_PROMPT_
Word for word, copy out the records given below.

_RECORD EXTRACTS_
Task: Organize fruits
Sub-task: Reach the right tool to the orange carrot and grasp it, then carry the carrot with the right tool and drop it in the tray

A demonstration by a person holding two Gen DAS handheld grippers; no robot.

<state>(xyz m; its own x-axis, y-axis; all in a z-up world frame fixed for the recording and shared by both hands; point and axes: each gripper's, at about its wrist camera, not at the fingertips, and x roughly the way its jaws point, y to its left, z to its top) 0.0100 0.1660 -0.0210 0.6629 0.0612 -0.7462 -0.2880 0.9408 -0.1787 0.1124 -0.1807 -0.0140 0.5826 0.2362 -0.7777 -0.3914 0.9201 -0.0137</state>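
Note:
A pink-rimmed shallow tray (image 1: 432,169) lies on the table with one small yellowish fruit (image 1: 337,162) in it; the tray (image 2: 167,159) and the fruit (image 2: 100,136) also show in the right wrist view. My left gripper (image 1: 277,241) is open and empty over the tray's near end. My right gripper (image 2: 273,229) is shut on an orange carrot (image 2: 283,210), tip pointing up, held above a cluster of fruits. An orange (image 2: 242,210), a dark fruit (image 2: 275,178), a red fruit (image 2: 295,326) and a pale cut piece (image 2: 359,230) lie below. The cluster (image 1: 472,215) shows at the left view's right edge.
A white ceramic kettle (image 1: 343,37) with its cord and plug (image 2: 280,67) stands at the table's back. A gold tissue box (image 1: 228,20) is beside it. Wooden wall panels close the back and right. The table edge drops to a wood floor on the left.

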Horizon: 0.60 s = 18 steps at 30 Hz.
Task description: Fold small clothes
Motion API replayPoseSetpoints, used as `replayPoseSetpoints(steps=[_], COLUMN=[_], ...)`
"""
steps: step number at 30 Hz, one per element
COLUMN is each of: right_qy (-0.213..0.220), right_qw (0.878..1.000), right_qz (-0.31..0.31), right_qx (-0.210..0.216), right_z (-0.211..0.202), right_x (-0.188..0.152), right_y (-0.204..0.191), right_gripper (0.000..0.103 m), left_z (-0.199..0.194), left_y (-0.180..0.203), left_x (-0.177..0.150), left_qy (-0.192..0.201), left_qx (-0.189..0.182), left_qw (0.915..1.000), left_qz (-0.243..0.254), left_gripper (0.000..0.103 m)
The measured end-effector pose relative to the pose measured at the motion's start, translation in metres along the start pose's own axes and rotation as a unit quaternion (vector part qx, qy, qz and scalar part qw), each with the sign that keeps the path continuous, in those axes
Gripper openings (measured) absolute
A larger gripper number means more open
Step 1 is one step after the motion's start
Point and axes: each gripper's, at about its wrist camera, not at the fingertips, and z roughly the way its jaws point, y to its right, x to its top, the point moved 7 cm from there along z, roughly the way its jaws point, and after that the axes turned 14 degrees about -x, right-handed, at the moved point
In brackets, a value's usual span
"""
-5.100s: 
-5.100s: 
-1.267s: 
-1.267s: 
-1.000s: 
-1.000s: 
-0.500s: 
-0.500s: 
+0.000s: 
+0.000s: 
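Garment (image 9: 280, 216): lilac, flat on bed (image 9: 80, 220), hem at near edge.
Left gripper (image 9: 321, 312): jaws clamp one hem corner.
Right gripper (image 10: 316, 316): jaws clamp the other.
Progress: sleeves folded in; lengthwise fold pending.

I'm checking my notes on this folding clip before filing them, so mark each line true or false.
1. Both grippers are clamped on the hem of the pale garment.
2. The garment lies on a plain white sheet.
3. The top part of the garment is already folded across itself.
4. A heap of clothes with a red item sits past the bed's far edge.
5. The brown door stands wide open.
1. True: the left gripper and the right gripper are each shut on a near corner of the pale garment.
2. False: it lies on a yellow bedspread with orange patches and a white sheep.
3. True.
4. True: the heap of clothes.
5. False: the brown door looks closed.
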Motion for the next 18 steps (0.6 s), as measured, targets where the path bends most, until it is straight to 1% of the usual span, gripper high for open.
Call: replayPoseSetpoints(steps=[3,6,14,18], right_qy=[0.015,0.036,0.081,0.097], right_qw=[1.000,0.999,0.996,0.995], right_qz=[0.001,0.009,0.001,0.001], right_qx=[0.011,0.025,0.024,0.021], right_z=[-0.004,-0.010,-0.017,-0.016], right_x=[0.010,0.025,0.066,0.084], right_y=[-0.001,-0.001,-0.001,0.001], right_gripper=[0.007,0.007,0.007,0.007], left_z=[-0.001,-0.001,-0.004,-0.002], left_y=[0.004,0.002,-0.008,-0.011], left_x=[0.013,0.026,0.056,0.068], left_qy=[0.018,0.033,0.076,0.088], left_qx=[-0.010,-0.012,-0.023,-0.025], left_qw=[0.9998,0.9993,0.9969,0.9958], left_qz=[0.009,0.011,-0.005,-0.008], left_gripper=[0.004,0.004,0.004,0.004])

_COMPLETED TASK_
Task: Organize fruits
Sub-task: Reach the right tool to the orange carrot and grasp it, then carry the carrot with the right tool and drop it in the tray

A demonstration by a person holding two Gen DAS handheld grippers; no robot.

<state>(xyz m; its own x-axis, y-axis; all in a z-up world frame fixed for the recording and shared by both hands; point and axes: each gripper's, at about its wrist camera, not at the fingertips, and x roughly the way its jaws point, y to its left, z to its top) 0.0100 0.1660 -0.0210 0.6629 0.0612 -0.7462 -0.2880 0.9408 -0.1787 0.1124 -0.1807 -0.0140 0.5826 0.2362 -0.7777 -0.3914 0.9201 -0.0137</state>
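Note:
A pink-rimmed shallow tray (image 1: 432,169) lies on the table with one small yellowish fruit (image 1: 337,162) in it; the tray (image 2: 167,159) and the fruit (image 2: 100,136) also show in the right wrist view. My left gripper (image 1: 277,241) is open and empty over the tray's near end. My right gripper (image 2: 273,229) is shut on an orange carrot (image 2: 283,210), tip pointing up, held above a cluster of fruits. An orange (image 2: 242,210), a dark fruit (image 2: 275,178), a red fruit (image 2: 295,326) and a pale cut piece (image 2: 359,230) lie below. The cluster (image 1: 472,215) shows at the left view's right edge.
A white ceramic kettle (image 1: 343,37) with its cord and plug (image 2: 280,67) stands at the table's back. A gold tissue box (image 1: 228,20) is beside it. Wooden wall panels close the back and right. The table edge drops to a wood floor on the left.
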
Horizon: 0.60 s = 18 steps at 30 Hz.
Task description: Fold small clothes
Motion API replayPoseSetpoints, used as `replayPoseSetpoints(steps=[_], COLUMN=[_], ...)`
"""
steps: step number at 30 Hz, one per element
COLUMN is each of: right_qy (-0.213..0.220), right_qw (0.878..1.000), right_qz (-0.31..0.31), right_qx (-0.210..0.216), right_z (-0.211..0.202), right_x (-0.188..0.152), right_y (-0.204..0.191), right_gripper (0.000..0.103 m), left_z (-0.199..0.194), left_y (-0.180..0.203), left_x (-0.177..0.150), left_qy (-0.192..0.201), left_qx (-0.189..0.182), left_qw (0.915..1.000), left_qz (-0.243..0.254), left_gripper (0.000..0.103 m)
The measured end-effector pose relative to the pose measured at the motion's start, translation in metres along the start pose's own axes and rotation as a unit quaternion (vector part qx, qy, qz and scalar part qw), each with the sign that keeps the path continuous, in those axes
Gripper openings (measured) absolute
A larger gripper number means more open
Step 1 is one step after the motion's start
Point and axes: each gripper's, at about its wrist camera, not at the fingertips, and z roughly the way its jaws point, y to its right, x to its top, the point moved 7 cm from there along z, roughly the way its jaws point, and after that the axes turned 14 degrees about -x, right-handed, at the moved point
In brackets, a value's usual span
"""
-5.100s: 
-5.100s: 
-1.267s: 
-1.267s: 
-1.000s: 
-1.000s: 
-0.500s: 
-0.500s: 
+0.000s: 
+0.000s: 
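Garment (image 9: 280, 216): lilac, flat on bed (image 9: 80, 220), hem at near edge.
Left gripper (image 9: 321, 312): jaws clamp one hem corner.
Right gripper (image 10: 316, 316): jaws clamp the other.
Progress: sleeves folded in; lengthwise fold pending.

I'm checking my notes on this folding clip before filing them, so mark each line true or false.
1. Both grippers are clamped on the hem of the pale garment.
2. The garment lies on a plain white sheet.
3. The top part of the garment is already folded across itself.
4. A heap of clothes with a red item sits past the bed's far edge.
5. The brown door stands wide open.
1. True: the left gripper and the right gripper are each shut on a near corner of the pale garment.
2. False: it lies on a yellow bedspread with orange patches and a white sheep.
3. True.
4. True: the heap of clothes.
5. False: the brown door looks closed.
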Motion for the next 18 steps (0.6 s), as measured, targets where the path bends most, until it is straight to 1% of the usual span, gripper high for open.
Call: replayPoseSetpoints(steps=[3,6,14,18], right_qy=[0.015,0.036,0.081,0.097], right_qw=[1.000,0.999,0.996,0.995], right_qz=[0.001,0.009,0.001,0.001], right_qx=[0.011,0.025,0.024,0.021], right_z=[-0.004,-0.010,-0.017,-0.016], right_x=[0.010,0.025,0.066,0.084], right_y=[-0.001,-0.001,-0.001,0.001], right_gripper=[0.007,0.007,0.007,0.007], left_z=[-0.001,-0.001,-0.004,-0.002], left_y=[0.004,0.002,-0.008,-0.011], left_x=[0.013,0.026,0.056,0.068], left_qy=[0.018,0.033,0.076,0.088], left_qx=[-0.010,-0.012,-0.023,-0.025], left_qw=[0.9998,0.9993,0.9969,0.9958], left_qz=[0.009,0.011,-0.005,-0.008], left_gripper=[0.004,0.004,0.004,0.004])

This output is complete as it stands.